As expertise corporations more and more cite AI-led transformation whereas reshaping their workforces, specialists are questioning whether or not the march towards changing into “AI-native” displays real enterprise reinvention or has grow to be a handy justification for layoffs.
Globally, a number of expertise corporations have tied workforce adjustments to AI-led transformation. Firms together with Atlassian, Block, Meta, IBM, and Oracle have cited AI-driven effectivity positive factors, organisational restructuring, or a shift towards AI-first operations whereas reshaping their workforces.
“’AI-native’ has grow to be one of the crucial overused phrases in enterprise at the moment. Whereas it appears like a vacation spot that corporations have already reached, in actuality, for many organisations, it’s nonetheless an aspiration. A really AI-native firm has not merely deployed a number of AI instruments or automated remoted duties however redesigned how work will get carried out from workflows and decision-making to working fashions and buyer supply. By that definition, only a few corporations are AI-native at the moment,” Husain Tinwala, CEO, upGrad Rekrut, defined.
In keeping with the upGrad Rekrut Tech Expertise Panorama Report, solely 16% of organisations have redesigned workflows end-to-end round AI. The remaining 84% are introducing AI inside current buildings moderately than remodeling them altogether.
This distinction, Tinwala added, issues as a result of an rising variety of workforce reductions are being linked to AI transformation. If an organisation has not essentially redesigned its operations, it turns into troublesome to attribute workforce reductions solely to AI-driven productiveness positive factors.
Neelabh Shukla, Chief Enterprise Officer, Careernet, echoed this, including that AI-native bulletins arriving with out corresponding particulars or demonstrated productiveness outcomes invite scrutiny.

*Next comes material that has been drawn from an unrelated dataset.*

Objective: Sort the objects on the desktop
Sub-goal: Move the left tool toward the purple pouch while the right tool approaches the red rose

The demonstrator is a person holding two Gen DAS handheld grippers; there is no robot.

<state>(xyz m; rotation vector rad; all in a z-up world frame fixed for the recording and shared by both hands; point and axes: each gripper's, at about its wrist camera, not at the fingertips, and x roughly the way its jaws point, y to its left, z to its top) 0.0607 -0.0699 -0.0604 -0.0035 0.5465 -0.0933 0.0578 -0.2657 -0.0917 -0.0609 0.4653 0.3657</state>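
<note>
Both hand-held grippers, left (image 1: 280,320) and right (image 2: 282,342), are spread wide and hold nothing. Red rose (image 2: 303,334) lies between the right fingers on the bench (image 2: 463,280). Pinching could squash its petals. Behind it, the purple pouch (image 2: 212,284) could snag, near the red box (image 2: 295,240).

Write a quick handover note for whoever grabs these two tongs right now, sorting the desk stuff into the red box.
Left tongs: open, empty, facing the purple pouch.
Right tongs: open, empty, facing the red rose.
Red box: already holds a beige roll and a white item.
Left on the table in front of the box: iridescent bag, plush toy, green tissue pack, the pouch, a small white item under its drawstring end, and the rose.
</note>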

The organisations making this transition can present what they’re constructing, not simply what they’re promising and restructuring away from.
Workforce reductions are influenced by a mixture of things like financial situations, margin pressures, post-pandemic hiring corrections, altering enterprise priorities, and value optimisation efforts. Whereas AI could also be a part of the story, it’s not often your complete story.

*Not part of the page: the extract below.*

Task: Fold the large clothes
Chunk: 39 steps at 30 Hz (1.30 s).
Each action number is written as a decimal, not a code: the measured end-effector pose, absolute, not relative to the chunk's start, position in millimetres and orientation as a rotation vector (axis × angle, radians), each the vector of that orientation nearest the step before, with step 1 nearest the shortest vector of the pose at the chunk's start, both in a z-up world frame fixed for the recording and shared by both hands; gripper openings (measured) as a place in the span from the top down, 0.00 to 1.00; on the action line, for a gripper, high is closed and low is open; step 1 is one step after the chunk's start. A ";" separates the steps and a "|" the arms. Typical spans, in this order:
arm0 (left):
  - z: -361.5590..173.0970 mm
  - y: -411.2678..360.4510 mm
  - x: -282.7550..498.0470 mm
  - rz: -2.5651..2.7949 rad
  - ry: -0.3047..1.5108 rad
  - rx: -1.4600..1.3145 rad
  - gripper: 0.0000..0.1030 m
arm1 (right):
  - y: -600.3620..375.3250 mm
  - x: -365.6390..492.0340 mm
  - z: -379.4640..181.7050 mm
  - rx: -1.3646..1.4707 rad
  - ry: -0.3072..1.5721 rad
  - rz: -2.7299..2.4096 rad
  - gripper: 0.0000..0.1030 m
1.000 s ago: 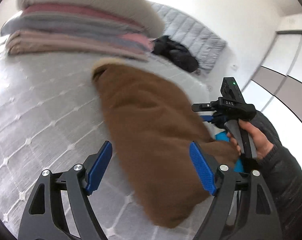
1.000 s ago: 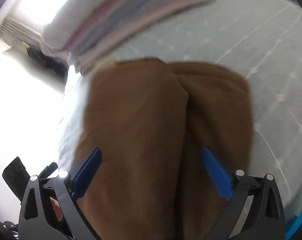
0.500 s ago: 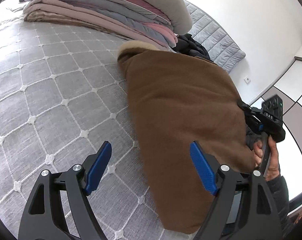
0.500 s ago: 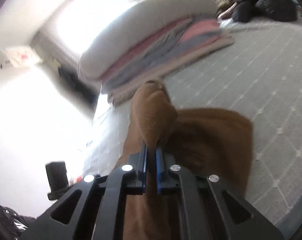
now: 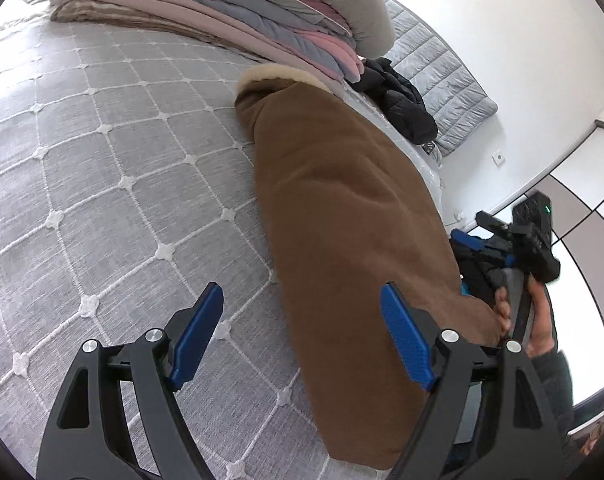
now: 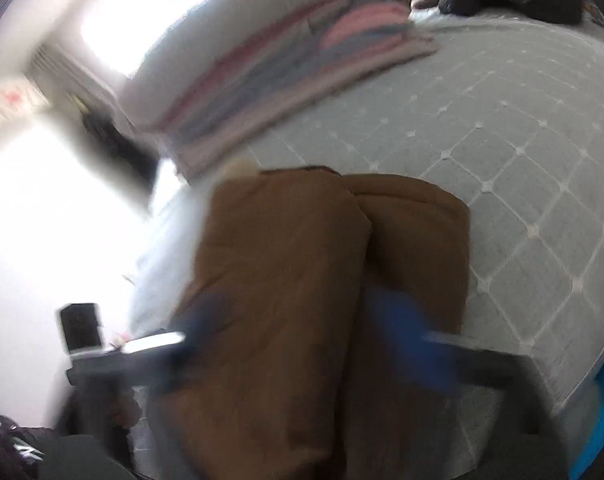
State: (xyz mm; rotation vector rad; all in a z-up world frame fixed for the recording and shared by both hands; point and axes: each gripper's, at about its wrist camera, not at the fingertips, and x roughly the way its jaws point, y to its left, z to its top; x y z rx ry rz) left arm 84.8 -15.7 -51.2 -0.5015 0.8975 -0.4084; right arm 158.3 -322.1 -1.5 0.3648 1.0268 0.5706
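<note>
A brown coat (image 5: 342, 216) with a cream fleece collar (image 5: 277, 74) lies folded lengthwise on the grey quilted bed (image 5: 101, 160). In the right wrist view the coat (image 6: 302, 280) shows two long folded halves side by side. My left gripper (image 5: 302, 332) is open and empty, held above the coat's near left edge. My right gripper (image 6: 302, 332) is blurred by motion; its blue fingers stand apart over the coat's near end. It also shows in the left wrist view (image 5: 502, 248), at the coat's right edge, held by a hand.
A stack of folded blankets topped by a pillow (image 5: 229, 12) lies at the head of the bed. A black jacket (image 5: 402, 100) lies behind it by a grey quilted pad (image 5: 442, 80). The bed's edge runs along the coat's right side.
My right gripper was shut on a raised fold of the coat half a second ago; now its fingers are apart and the coat lies flat. My left gripper stayed open.
</note>
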 end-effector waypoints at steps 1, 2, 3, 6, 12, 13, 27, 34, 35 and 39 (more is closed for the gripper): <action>-50.5 -14.7 84.7 -0.410 0.896 -0.506 0.25 | -315.4 165.8 -5.6 0.341 1.060 0.579 0.05; -49.2 -13.7 84.3 -0.410 0.893 -0.508 0.25 | -311.1 172.5 -10.6 0.332 1.088 0.583 0.05; -48.6 -13.0 84.3 -0.411 0.892 -0.509 0.25 | -308.9 172.6 -14.3 0.314 1.119 0.548 0.05; -48.3 -11.4 84.7 -0.419 0.897 -0.522 0.25 | -302.6 175.2 -15.1 0.291 1.149 0.538 0.10; -49.8 -12.7 84.9 -0.421 0.907 -0.524 0.25 | -296.1 161.8 -8.3 0.342 1.130 0.634 0.89; -50.3 -12.6 85.4 -0.418 0.908 -0.523 0.25 | -297.5 158.0 -4.3 0.334 1.108 0.618 0.89; -56.6 -15.6 88.7 -0.441 0.937 -0.522 0.25 | -380.0 121.4 -79.2 0.693 1.053 0.537 0.90; -76.3 -18.6 97.0 -0.528 1.029 -0.640 0.18 | -380.7 87.8 -3.3 0.521 0.970 0.490 0.26; -82.4 -17.9 99.1 -0.541 1.050 -0.676 0.18 | -383.4 80.0 1.6 0.510 0.969 0.483 0.26; -102.6 -15.0 105.8 -0.556 1.095 -0.772 0.17 | -398.1 70.1 -10.4 0.593 1.050 0.475 0.26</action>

“In earlier enterprise cycles, organisations defined restructuring selections by enterprise efficiency, market situations, or monetary realities. At this time, AI is usually a singular rationalization, even when a number of enterprise drivers are at play. Workers deserve a extra full understanding of those selections,” Tinwala shared.

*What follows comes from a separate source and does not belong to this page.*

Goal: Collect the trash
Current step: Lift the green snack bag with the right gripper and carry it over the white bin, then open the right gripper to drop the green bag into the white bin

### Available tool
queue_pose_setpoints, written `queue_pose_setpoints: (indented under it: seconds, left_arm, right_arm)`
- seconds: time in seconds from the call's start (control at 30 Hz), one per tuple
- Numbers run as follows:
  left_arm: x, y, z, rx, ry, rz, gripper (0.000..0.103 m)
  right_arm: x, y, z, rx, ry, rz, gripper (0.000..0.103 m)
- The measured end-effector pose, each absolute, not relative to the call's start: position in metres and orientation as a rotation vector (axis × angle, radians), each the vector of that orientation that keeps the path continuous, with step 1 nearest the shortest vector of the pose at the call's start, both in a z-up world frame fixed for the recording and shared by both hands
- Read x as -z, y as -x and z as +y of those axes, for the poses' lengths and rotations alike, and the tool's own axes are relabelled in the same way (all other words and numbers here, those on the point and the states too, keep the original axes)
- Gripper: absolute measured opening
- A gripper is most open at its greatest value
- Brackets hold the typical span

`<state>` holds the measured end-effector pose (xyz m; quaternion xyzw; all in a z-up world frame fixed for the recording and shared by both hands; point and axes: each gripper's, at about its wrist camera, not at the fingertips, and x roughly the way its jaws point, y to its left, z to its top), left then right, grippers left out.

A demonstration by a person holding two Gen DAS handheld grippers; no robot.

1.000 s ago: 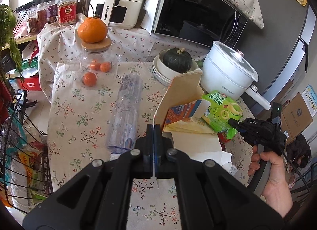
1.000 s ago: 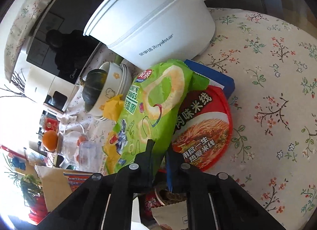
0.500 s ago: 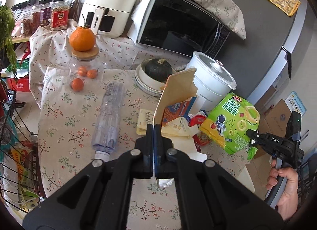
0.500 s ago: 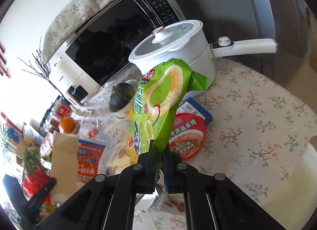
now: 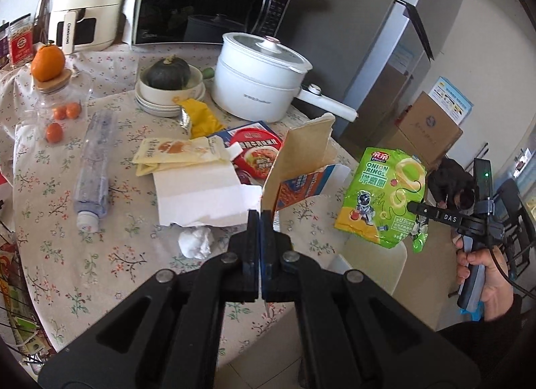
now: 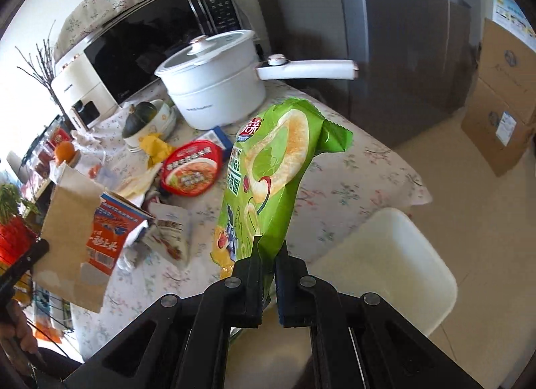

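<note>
Right wrist view, right gripper (image 6: 267, 248) pinching green snack bag (image 6: 274, 181), off table edge

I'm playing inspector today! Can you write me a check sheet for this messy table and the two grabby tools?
Surface: round table under a flowered cloth.
Job's things: green onion ring bag lifted clear of the table; crumpled tissue, plastic bottle lying flat, noodle bowl lid.
Clutter: white pot, squash in a bowl, torn brown bag.
Tools: right tool pinches the bag; left tool shut on the torn brown bag's edge.
Cables: black cable by the right hand.
Surroundings: microwave, white stool.
</note>
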<state>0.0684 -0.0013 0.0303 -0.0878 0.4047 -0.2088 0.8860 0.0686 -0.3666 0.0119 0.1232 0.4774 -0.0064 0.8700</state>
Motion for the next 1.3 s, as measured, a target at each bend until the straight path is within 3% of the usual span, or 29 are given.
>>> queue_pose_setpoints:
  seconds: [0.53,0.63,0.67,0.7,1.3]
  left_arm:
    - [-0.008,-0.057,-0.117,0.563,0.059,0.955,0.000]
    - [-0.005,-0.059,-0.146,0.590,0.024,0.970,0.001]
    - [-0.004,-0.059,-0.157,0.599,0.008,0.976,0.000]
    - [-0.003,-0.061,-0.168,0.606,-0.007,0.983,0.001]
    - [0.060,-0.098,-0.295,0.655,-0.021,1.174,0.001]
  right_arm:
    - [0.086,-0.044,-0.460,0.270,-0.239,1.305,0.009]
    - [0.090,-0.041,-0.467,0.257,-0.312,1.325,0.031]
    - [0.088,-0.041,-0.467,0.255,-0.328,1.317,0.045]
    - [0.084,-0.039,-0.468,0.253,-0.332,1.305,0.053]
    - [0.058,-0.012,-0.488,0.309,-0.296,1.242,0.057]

In the meantime, Shukla mentioned, transparency practices are enhancing inconsistently. The extra progressive organisations are explaining the particular workflows being automated, the roles most certainly to evolve, and the reskilling pathways accessible. The hole is in distinguishing AI-driven change from different concurrent enterprise pressures. Organisations making that distinction assist staff and the broader market assess the change on its deserves.
“Most corporations gained’t publish whether or not the AI paid off earlier than they made the lower. They might be seeing the productiveness and the enterprise outcomes first. However most reviews point out that the transition fee from proof-of-concept to real-world deployment remains to be extraordinarily low. In lots of circumstances, the restructuring is arriving forward of the proof. And that’s self-defeating, as a result of the potential it is advisable make AI productive is the potential you danger slicing or scaring off once you transfer too early,” mentioned Anuj Agrawal, Founder & CEO of Zyoin Group.
Shukla argues that AI-native transformation can create worth for all stakeholders—boosting shareholder returns, enhancing buyer expertise, and enabling staff to maneuver into higher-value work by decreasing repetitive duties. On this view, AI is a productiveness driver that may result in extra significant employment if managed effectively.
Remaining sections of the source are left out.